The man in question behind the oil-blending operation is believed to be Salim Ahmed Said, and Iraqi-born UK citizen. The companies, which share email and corporate addresses with Said’s firms, including Al-Iraqia Shipping Services & Oil Trading FZE, known as AISSOT.
Said told the Journal via email that he doesn’t own AISSOT, nor does he violate US sanctions against Iran with any of his companies.
“I am the owner of Ikon Petroleum and Rhine Shipping. I am not the owner of Aissot,” he said. “My companies have not shipped Iranian oil in violation of U.S. sanctions at all and all my trades with Iraq were entirely legitimate.”
Corporate documents show that Said is not an AISSOT official or owner, however ‘numerous former senior employees said that Mr. Said controls the company,’ per the Journal.
According to former employee Muhanad Alwan, Said “is running the whole show,” adding that he was hired to head AISSOT’s Iraq operations until mid-2020. Alwan said that Said told him Iranians also have an ownership interest in AISSOT.

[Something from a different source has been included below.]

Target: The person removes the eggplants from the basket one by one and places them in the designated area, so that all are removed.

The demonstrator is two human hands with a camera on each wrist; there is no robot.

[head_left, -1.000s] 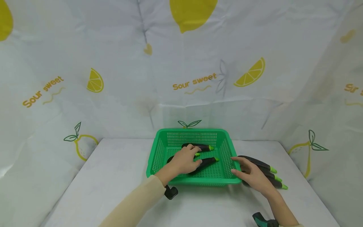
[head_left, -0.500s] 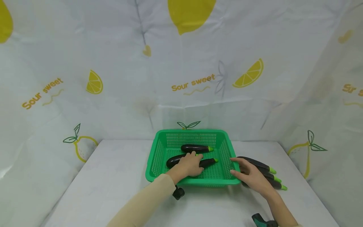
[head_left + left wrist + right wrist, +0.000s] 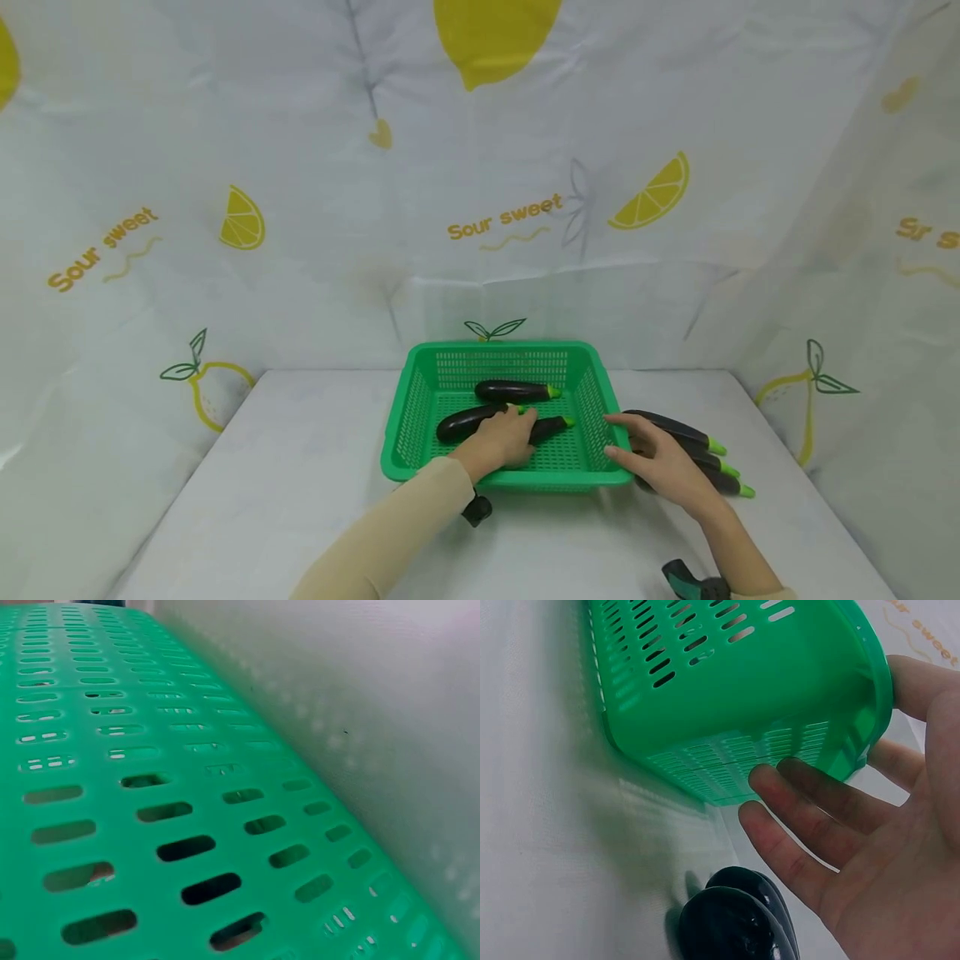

Mr. Alwan, the former head of AISSOT’s Iraq operations, said most of the blended oil on the ship was from Iran, and its origin was hidden with fake documentation.
“Smugglers get Iraqi or Omani documents for Iranian smuggled oil products,” Mr. Alwan said.
One of the vessels believed to be involved was a tanker called the Babel, which shipping data shows was operated between 2017 and August 2020 by Rhine Shipping DMCC, a company owned by Mr. Said. AISSOT chartered the Babel for its operations during that time, according to the people familiar with the matter, former employees and shipping data. -WSJ
In March 2020, the Iran-owned Polaris 1 tanker loaded the Babel with 231,000 barrels of fuel oil – worth around $9 million at the time – in a ship-to-ship transfer. That same month, separate shipping data show the Babel delivered fiel oil in Iraqi waters to the Da Li Hu tanker, owned by a subsidiary of China’s state-owned (and then-sanctioned) shipping giant.
“Salim [Said] was the boss,” said another person ‘with direct knowledge’ of AISSOT’s operations.
Said’s businesses, including Ikon Petroleum, are primary contractors for AISSOT operations, and share both senior management and addresses, according to former employees and confirmed by corporate documents and property records.
According to Western officials, Said’s alleged sanctions-evasion began shortly after the Trump administration announced it was considering reimposing sweeping sanctions against Iran in mid-2017.
Around the time of that announcement, Iraq’s then oil minister, Jabbar Ali Hussein Al Luaibi, helped create a new company as the sole exporter of the country’s oil. The company, AISSOT, was a joint venture between the state-owned Iraqi Oil Tankers Company and the Arab Maritime Petroleum Transport Company, whose primary owners include several Gulf countries, according to the people and documents.
Mr. Luaibi said at the time that the joint venture would make Iraq a major international player in the energy shipping sector. Current and former U.S. and Iraqi officials say the venture was really a vehicle to help Iran export oil. -WSJ
“They’re exporting Iraqi energy products, but the real bread and butter of the business was the five to ten percent of Iranian oil exports, fuel oil exports and other exports,” said a former Western official of AISSOT’s operations.
AISSOT, meanwhile, claimed in a 2020 statement that neither they, nor their affiliates, were involved in any sanctioned activities – including the Iranian energy trade – calling allegations “baseless and false.”